Rooms need more than a view

三月 26, 1999

The outlook may be exciting but are teaching facilities up to scratch? Sally Brown lists common complaints about accommodation

University lecturers work in some of the most beautiful, historic, and valuable buildings in the country. They also work in conditions of appalling neglect: prefabs, dilapidated semi-conversions from other uses, rooms with crumbling plaster and disintegrating fixed seating.

The Quality Assessment Agency subject review process seeks to evaluate the quality of provision of learning resources. This includes the physical "plant" of the university.

Reviewers tend to recognise the inherent inequality between the physical resources of each university and strive to give credit for the achievements of lecturers in poor teaching accommodation who make the best of a bad job.

But even the plushest of accommodation can turn out to be difficult to teach in and even poor teaching rooms can have virtues.

Here are some of the principal causes of complaint.

Rooms with appalling acoustics

These make getting your point across to students exhausting and fruitless. Students who cannot hear the lecturer tend to behave badly or switch off. Lecturers consequently experience voice strain in trying to keep up the unequal struggle.

Rooms with poor visibility

Pillars or an L-shaped construction hamper visibility. Lecturers can attempt creative approaches such as teaching adjacent to the most central pillar or at the right angle of the L, but this tends to play havoc with their use of any audio-visual equipment.

Overhead projector screens

Many overhead projector screens, especially the fixed pull-down variety, seem to have been located at the only spot in the room where full sunlight shines in brightly on a winter's day.

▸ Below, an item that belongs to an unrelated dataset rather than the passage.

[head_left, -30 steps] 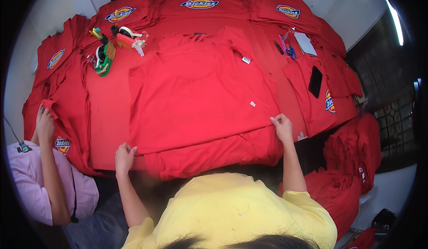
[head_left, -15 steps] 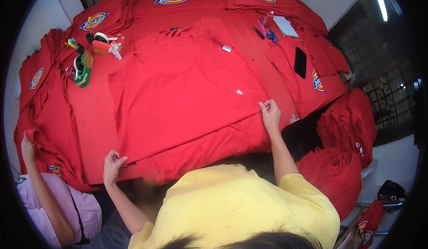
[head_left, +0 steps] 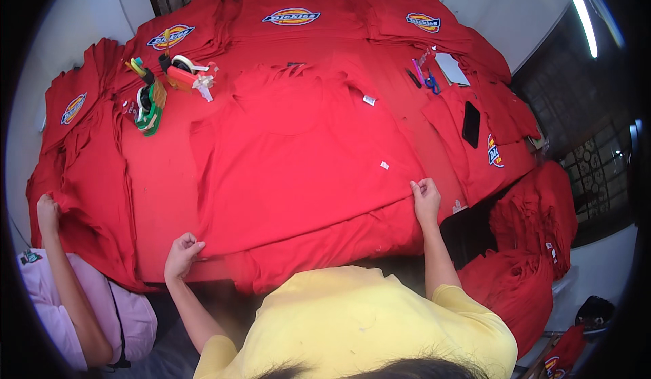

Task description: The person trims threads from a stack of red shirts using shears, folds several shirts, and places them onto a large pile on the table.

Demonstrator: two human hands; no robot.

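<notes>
My left hand [head_left: 182,255] and right hand [head_left: 426,199] each pinch the red T-shirt's [head_left: 298,155] hem at the table's near edge; its length runs away from me.

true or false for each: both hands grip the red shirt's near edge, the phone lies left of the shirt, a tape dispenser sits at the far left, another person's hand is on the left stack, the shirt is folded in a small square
1. Both the left hand and right hand pinch the near edge of the red shirt. True.
2. The black phone lies left of the shirt. False: it lies to its right.
3. A tape dispenser sits far left of the shirt. True.
4. A co-worker's hand touches the left stack of red garments. True.
5. The shirt is folded into a small square. False: it is spread flat.
</notes>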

OHPs can only be seen if you shut out all the daylight. It also never seems possible to turn off those lights closest to the screen to increase visibility without plunging a large section of students into darkness.

Equipment that fails

It is amazing how many universities in the United Kingdom still supply overhead projectors with no fringe control, poor definition, or weak light, or indeed ones where one or both bulbs are blown. Missing screens, video players that do not play, and computer display equipment that crashes also add to the confusion.

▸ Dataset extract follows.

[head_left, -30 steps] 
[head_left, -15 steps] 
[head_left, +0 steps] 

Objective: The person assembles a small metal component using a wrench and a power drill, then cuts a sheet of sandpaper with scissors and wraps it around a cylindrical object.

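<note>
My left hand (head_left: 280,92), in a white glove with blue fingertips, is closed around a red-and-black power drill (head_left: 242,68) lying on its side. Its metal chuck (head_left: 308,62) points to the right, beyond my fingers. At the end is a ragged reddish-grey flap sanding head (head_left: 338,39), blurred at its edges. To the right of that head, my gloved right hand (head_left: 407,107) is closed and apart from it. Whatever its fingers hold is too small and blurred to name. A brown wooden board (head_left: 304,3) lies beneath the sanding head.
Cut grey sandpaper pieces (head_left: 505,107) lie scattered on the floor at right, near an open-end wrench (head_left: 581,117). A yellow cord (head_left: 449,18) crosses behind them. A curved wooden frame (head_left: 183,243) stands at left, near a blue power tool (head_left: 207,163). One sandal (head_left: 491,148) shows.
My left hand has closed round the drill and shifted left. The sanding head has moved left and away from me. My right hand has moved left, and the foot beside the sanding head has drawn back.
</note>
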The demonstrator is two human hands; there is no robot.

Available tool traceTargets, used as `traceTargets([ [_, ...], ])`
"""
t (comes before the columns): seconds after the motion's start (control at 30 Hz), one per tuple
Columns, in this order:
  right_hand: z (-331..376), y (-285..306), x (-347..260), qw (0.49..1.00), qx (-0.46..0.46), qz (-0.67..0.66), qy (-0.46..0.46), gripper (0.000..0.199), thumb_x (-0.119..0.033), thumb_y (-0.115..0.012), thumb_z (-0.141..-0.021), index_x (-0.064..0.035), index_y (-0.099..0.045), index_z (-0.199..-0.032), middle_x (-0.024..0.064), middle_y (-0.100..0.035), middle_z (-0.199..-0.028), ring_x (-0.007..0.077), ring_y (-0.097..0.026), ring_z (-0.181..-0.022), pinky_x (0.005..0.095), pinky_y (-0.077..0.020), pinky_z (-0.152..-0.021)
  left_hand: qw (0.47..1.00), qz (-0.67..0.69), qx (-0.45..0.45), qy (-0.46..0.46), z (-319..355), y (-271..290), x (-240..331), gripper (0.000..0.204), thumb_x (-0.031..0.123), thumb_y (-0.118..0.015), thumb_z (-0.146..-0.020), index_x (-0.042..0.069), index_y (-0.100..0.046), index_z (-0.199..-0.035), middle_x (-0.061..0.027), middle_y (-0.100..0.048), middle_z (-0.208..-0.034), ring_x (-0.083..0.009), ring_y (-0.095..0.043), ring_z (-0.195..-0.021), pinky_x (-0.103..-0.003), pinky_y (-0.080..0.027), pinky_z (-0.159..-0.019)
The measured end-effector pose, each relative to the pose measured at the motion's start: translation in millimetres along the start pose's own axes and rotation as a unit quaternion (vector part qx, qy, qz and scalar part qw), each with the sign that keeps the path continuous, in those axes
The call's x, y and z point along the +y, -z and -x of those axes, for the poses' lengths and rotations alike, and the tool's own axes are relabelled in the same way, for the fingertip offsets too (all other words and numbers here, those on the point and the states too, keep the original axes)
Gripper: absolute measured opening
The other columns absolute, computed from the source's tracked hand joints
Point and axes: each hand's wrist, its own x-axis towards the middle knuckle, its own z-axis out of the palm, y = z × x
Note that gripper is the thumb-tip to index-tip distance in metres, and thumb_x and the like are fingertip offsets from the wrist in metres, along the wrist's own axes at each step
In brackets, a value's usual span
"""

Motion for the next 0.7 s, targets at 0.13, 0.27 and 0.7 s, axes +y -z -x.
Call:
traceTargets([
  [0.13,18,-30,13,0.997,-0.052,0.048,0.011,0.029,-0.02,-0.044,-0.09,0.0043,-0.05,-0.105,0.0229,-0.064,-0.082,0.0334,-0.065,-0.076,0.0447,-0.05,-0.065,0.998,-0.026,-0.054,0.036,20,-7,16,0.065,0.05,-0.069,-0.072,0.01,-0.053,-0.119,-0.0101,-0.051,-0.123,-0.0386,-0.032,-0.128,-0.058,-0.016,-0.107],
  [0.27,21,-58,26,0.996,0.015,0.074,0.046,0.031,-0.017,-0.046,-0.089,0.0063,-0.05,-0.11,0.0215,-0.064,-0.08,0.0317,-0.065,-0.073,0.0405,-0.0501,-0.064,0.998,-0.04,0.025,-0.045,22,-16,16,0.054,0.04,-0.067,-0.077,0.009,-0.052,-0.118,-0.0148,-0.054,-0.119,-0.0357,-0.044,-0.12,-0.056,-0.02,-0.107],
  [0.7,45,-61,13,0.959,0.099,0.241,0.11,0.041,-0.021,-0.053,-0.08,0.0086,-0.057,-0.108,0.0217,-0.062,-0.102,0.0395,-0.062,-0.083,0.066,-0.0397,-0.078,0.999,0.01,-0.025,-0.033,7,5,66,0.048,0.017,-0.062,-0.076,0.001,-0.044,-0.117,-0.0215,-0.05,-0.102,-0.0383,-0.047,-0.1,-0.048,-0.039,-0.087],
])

Equipment with no instructions

Those who set up and equip new lecture theatres with the latest high-tech projection facilities often forget to provide training for those who will use it.

Faced with a console like the flight deck of Concorde, some resort to carrying an old OHP (with a selection of the faults mentioned above) into the venue.

Extraneous noise

Some of this is temporary or short-lived. Many classes are regularly disrupted by noisy building work, grindingly loud air conditioning or heating, or disturbances from other students in nearby rooms. The effect of close proximity to the student union is often forgotten by room timetablers who allocate teaching spaces on heavy "student nites".

Over or under-heating

Neither is conducive to effective student learning, and both result in a rash of student complaints. These are often the most difficult things to regulate, especially as many universities nowadays use remote computer-based environment management units with programmes that seem impossible to vary. Flinging open a window is no solution, especially when some student-tempting activity is occurring outside.

Exciting views through the window

A colleague teaching in a venue half way up a mountain side in New Zealand reports being totally thrown by the sight of people parachuting past the window.

The students were undisturbed as they were used to the commercial para-descending school located on the ridge above the venue.

Fixed seating with no flexibility

Lecture theatres can be particularly problematic where the seating was designed for large male students with long legs, so females have to stretch uncomfortably to reach the fixed bench provided for notemaking.

Bored and uncomfortable students often take their frustrations out on the upholstery or woodwork as well, leading to scruffy and graffitti-covered furniture.

Nevertheless, even the worst rooms can have their bonuses. A barn-like hall was shunned at one university as unusable.

But it was ideal for large-scale small group work by a particular colleague. It was the only place she could find where she could get 15 groups of five students working together independently with herself in the middle acting as a help desk.

Similarly a colleague teaching in a room with excellent views out of the window of a noisy urban motorway used the situation for some live statistical analysis to demonstrate a particular package, following students' counting of type, colour and make of vehicles.

In the end, we have to make the most of what we have got and academics are remarkably resourceful at coping in less than perfect contexts. Fortunately students are often amazingly tolerant, especially where the lecturer concerned has an air of charisma, wisdom and intellectual integrity to make them unaware of their surroundings.

Sally Brown is head of the quality enhancement unit, University of Northumbria at Newcastle.